EU accused of broken promises over failing migrant repatriation scheme

The European Union’s “assisted voluntary return” scheme is designed to persuade hundreds of thousands of migrants in Libya to return home rather than attempt to cross the Mediterranean to Europe.

But officials administering the scheme have been accused of breaking pledges to provide grants and training packages upon their return home.

In Banjul, the Gambian capital, police were called to the offices of the  International Organisation for Migration, a UN-body that runs the scheme in tandem with the EU, after it was pelted with rocks by angry crowds six weeks ago.

Migrants claimed that while in Libya, they had been told they would get £2,660 (€3,000) to help them start new businesses.

Instead, all they received upon their return to Gambia was a 3,000 Gambian dalasi (£50) handout as emergency pocket money.

African migrants land in LibyaGetty

The EU migrant repatriation scheme has come under fire from the very people it is meant to help

That compares to grants of £2,000 available to illegal migrants in the UK who register for similar repatriation schemes, and up to €5,000 (£4,440) for those on schemes from Germany.

Around 2,300 migrants returning to Gambia since the scheme began there early last year, only 300 have been offered places so far on job training programmes, none of which have yet started.

The scheme is bankrolled by the £2.84bn (€3.2bn) EU Trust Fund for Africa, set up by member states in 2015 to stem the migrant crisis by encouraging African migrants to return home.

One charity representing migrants’ rights in Gambia told The Telegraph that the entire programme was now at risk of being discredited.

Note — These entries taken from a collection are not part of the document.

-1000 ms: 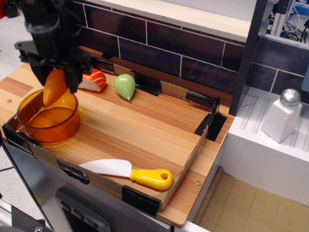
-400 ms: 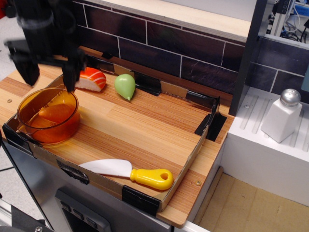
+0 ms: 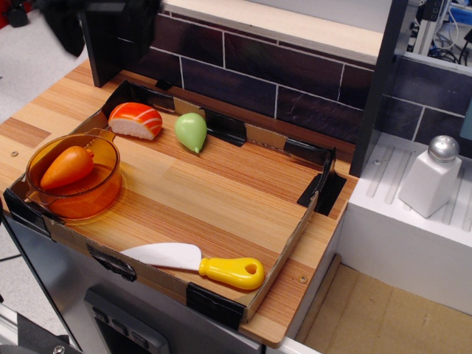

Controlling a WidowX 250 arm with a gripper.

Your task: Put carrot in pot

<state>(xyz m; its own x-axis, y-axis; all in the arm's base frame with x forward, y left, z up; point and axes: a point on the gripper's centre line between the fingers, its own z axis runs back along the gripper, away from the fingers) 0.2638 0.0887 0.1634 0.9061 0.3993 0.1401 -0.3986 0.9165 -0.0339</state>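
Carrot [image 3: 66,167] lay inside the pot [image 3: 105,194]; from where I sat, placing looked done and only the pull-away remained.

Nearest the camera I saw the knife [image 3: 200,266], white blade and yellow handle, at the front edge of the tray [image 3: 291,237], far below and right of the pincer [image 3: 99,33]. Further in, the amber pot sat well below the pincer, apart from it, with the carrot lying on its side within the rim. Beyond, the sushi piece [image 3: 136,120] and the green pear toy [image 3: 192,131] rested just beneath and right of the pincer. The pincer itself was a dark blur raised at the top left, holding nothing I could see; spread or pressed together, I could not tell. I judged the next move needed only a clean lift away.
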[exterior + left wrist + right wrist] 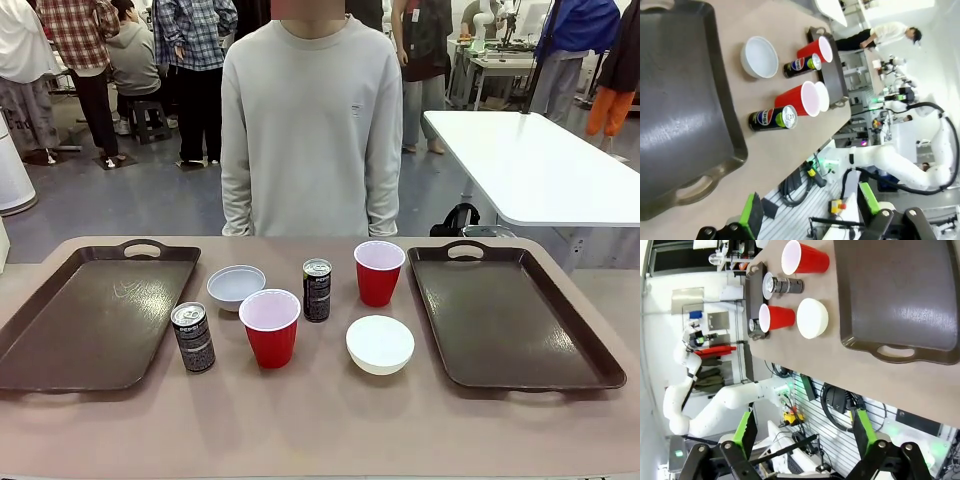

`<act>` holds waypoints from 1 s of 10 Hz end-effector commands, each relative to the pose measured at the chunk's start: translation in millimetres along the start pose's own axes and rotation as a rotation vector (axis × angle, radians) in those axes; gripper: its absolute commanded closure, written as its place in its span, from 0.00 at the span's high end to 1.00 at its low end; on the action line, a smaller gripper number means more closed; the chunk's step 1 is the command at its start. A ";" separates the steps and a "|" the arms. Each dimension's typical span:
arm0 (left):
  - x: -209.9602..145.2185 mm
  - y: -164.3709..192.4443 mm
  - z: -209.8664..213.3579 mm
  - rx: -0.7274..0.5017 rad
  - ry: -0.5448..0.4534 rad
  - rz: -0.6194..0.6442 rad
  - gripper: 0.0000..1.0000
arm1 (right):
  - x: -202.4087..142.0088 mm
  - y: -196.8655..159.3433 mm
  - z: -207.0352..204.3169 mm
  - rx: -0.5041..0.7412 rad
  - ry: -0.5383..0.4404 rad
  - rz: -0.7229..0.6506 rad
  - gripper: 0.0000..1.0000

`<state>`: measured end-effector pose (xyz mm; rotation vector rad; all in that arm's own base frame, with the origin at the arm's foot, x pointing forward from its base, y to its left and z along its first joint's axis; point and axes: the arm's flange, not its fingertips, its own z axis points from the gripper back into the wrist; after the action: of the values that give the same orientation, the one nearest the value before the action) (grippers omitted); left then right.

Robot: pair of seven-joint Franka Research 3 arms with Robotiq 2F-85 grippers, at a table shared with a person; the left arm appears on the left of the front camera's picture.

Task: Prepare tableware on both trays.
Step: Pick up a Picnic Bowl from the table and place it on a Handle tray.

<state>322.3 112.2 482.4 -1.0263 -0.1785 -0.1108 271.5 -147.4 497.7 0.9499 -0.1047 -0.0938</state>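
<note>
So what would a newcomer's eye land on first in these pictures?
The bright red cups in the middle of the table: the near cup and the far cup. They stand among the left bowl, the right bowl, the left can and the middle can. The big brown left tray and right tray flank them, both bare, and a person in a pale sweatshirt stands at the far edge.

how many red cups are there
2. One cup stands on the table between the near can and near bowl; the other cup stands farther back, beside the right tray. None looks hidden.
</note>
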 end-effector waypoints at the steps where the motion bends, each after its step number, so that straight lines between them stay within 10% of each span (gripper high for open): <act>1: -1.4 13.1 7.8 -0.028 -0.008 0.029 1.00 | -3.5 -7.6 7.5 0.024 -0.023 -0.030 1.00; 10: -1.4 13.1 7.8 -0.028 -0.008 0.029 1.00 | -3.5 -7.6 7.5 0.024 -0.023 -0.030 1.00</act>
<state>322.8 123.4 474.2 -1.0415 -0.1662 -0.0764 266.6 -157.1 496.7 0.9556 -0.1191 -0.1247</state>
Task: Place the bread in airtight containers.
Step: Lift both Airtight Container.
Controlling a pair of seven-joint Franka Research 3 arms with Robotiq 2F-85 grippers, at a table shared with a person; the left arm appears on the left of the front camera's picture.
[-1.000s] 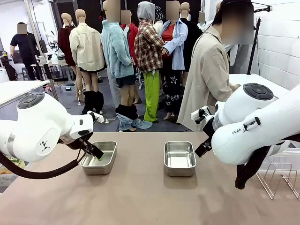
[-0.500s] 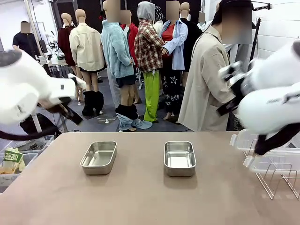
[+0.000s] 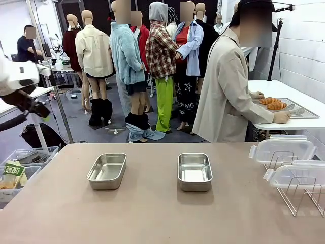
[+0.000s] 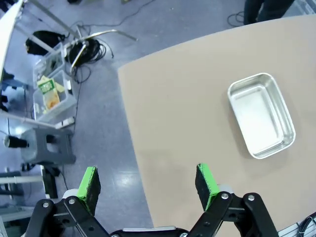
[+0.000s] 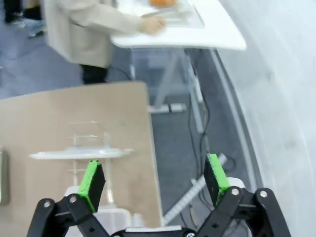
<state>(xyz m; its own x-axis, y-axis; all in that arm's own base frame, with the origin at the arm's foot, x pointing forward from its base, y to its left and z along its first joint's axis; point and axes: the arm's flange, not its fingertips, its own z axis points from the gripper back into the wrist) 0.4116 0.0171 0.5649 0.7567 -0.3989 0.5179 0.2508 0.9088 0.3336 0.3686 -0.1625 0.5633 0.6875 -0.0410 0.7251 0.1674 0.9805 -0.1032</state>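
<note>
Two steel airtight containers (image 3: 107, 171) (image 3: 194, 171) sit side by side on the brown table, both with nothing in them. One such container (image 4: 261, 114) lies far below and to the right of my left gripper (image 4: 146, 174), which is open, holds nothing and hangs high over the table's edge. The bread (image 3: 272, 104) lies on a flat metal tray (image 3: 304, 110) on the white side table, by the person's hand (image 3: 281, 118). My right gripper (image 5: 153, 165) is open, holds nothing and hovers above a translucent lid (image 5: 81, 154). The bread (image 5: 163, 2) shows at that view's top edge.
Two translucent lids (image 3: 282, 150) (image 3: 299, 175) rest on a wire rack at the table's right edge. The person (image 3: 226, 86) stands beyond the table, turned toward the white side table (image 3: 284, 122). Plastic bins (image 4: 52, 94) stand on the floor to the left.
Both arms have lifted up and swung outward off the table. The right arm has left the front view, and the left now shows at its far left edge. Both grippers stayed open.
</note>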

Mamadou Edrisa Njie, of the Global Youth Innovation Network, said: “Returnees are seeing this as a bit of white elephant project. They aren’t getting the support they expected, and they are telling that to other Gambians, who are then deciding they might as well try to get to Europe after all.”

Mustapha Sallah, a Gambian returnee, said his batch of returnees had been told they were not eligible for job training at all as the project had not been signed off officially at that stage.

He said: ”They told us there was a package waiting for us, but it turned out to be false information.

“I think it was just to persuade us to come back.”

The International Organisation for Migration (IOM) estimates that there may be anything up to one million migrants currently in Libya, most from sub-Saharan Africa.

Nigerians make up the largest national group among African migrants travelling to Libya and trying to cross from there to Italy by sea.

African migrants say promises made to them have been brokenGetty

African migrants have said pledges to help them have been broken

On Saturday Nigeria began evacuating thousands of its citizens, with its foreign minister promising to repatriate all those wanting to return home.

Under the EU/IOM scheme, migrants get a free flight home. But there is a wide disparity between the repatriation “allowances” paid to migrants returning from Libya and those returning from European countries.

In Nigeria, only the government of Edo State – a notorious trafficking hub where 80 percent of Nigerian migrants come from – has put in place a proactive rehabilitation programme.

Returnees get two nights’ hotel accommodation, during which their needs are assessed, plus a £120 stipend to last them for three months. But even here, there are concerns about a lack of capacity for job training programmes.

Solomon Okoduwa, a senior advisor for the programme, said £200,000 had been set aside for training, along with 150 hectares of land so that migrants could learn farming techniques.

The EU Trust Fund for Africa was set up in 2015Getty

The EU set up a Trust Fund for Africa in 2015 to help stem the migrant crisis

However, he said that it typically cost $100,000 to train 300 people, and that 2,000 returnees had arrived in November and December alone. A further 20,000 are expected in the first quarter of 2018.

“If these people can’t get help, then they will simply become the traffickers of tomorrow in order to make ends meet,” he said.

Referring to the attack on the IOM building in Gambia, IOM spokesman Paul Dillon said it had been made “explicitly clear” in advance to returnees that they would only get a short-term subsistence sum of £50.

He said that “rumours” to the contrary were often spread on migrant social media networks, which may have conflated the repatriation allowances in Europe with those on the Libya programme.  

He added: “We understand the frustration of some returnees who are not receiving immediate reintegration support; it is a complex process for which there’s no quick fix.”

An EU spokesman said that more than 18,000 migrants had been repatriated from Libya in 2017. “We will continue to address any issues on these programmes… precisely to better coordinate our respective actions in support to migrants.”